*ACTION ITEM*:
Within the listing below, count the lines that have the string "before". Answer with that number only.

*SUPPLIED INFORMATION*:
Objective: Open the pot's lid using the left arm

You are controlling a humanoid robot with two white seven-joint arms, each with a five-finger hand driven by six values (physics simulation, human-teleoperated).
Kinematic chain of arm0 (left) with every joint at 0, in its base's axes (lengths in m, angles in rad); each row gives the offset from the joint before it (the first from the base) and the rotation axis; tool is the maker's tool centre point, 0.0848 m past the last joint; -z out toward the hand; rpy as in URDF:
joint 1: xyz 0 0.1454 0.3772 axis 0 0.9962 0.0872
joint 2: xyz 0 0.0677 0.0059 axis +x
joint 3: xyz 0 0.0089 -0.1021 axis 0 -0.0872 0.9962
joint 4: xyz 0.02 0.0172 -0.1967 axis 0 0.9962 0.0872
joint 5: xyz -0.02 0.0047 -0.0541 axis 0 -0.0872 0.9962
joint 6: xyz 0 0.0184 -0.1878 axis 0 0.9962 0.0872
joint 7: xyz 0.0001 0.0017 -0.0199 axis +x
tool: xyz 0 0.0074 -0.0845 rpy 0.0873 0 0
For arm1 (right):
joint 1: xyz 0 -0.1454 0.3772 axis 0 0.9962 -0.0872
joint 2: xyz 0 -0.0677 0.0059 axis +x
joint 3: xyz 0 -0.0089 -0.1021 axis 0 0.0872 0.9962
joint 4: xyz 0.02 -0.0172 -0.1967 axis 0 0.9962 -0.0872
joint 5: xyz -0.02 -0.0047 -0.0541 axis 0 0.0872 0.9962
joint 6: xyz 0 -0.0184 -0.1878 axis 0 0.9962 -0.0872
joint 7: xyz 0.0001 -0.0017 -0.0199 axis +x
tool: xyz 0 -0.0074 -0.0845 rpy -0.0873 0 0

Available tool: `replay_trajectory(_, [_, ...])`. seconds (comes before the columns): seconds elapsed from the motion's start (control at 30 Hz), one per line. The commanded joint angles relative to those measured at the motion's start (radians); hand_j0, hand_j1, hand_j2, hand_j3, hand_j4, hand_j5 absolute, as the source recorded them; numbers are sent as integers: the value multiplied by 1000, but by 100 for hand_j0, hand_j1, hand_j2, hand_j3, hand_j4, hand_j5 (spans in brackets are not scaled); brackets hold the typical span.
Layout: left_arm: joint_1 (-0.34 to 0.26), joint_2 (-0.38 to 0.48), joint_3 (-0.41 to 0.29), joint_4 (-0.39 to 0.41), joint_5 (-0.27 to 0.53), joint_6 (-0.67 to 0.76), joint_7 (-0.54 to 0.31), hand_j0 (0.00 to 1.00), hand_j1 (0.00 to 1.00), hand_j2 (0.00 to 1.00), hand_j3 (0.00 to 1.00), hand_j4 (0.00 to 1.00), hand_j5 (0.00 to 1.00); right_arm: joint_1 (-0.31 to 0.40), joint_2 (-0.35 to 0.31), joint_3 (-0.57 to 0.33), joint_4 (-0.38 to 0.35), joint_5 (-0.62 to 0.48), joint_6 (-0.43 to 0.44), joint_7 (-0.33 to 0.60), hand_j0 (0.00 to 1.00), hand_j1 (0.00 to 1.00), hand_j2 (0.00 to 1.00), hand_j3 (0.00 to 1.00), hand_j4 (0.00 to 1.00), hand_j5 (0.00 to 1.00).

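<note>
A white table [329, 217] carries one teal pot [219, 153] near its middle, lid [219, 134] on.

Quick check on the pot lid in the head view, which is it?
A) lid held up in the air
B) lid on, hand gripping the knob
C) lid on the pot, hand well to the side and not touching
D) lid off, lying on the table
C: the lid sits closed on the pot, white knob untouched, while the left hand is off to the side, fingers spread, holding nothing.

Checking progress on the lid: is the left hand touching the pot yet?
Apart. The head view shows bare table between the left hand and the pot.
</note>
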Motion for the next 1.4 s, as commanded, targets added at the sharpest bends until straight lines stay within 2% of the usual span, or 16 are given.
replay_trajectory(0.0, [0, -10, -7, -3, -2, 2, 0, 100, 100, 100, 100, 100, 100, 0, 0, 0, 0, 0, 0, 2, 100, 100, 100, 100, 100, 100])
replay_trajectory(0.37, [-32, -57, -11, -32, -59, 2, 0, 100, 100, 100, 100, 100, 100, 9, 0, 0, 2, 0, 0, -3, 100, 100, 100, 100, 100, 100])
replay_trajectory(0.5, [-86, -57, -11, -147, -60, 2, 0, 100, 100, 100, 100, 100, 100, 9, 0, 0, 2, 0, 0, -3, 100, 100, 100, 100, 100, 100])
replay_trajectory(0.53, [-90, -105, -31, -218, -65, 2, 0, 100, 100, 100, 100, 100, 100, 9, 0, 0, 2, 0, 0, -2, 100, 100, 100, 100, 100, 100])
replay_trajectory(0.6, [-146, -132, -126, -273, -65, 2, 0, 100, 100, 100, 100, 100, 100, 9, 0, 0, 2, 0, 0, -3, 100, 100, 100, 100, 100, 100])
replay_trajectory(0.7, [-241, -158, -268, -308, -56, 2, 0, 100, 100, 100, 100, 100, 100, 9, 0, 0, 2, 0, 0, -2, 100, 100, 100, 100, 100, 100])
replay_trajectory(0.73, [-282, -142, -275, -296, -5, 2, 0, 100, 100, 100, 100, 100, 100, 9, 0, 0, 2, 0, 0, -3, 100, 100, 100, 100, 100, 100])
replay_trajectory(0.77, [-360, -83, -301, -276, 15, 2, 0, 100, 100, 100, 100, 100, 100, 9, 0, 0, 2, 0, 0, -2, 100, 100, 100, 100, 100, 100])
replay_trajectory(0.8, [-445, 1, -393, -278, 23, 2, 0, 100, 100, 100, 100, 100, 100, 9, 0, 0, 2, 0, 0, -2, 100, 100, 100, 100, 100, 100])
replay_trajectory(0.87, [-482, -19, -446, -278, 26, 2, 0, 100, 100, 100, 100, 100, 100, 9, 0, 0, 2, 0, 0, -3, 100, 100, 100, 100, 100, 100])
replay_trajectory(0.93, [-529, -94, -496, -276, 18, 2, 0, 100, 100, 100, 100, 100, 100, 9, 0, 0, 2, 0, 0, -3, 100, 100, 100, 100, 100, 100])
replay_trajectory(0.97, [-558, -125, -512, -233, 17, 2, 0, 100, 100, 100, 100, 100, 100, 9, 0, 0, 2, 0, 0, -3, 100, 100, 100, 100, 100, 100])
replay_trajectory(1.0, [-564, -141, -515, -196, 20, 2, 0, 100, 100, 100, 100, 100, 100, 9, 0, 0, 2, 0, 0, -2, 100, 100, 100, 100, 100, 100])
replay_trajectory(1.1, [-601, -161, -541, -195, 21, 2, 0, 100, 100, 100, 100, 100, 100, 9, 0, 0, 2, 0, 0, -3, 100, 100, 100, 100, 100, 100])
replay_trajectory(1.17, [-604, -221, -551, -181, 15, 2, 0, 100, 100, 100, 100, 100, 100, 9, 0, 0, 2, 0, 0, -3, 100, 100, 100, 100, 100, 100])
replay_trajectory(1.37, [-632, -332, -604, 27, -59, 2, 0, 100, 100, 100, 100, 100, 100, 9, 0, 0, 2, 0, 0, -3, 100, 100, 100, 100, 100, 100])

*ANSWER BOX*:
2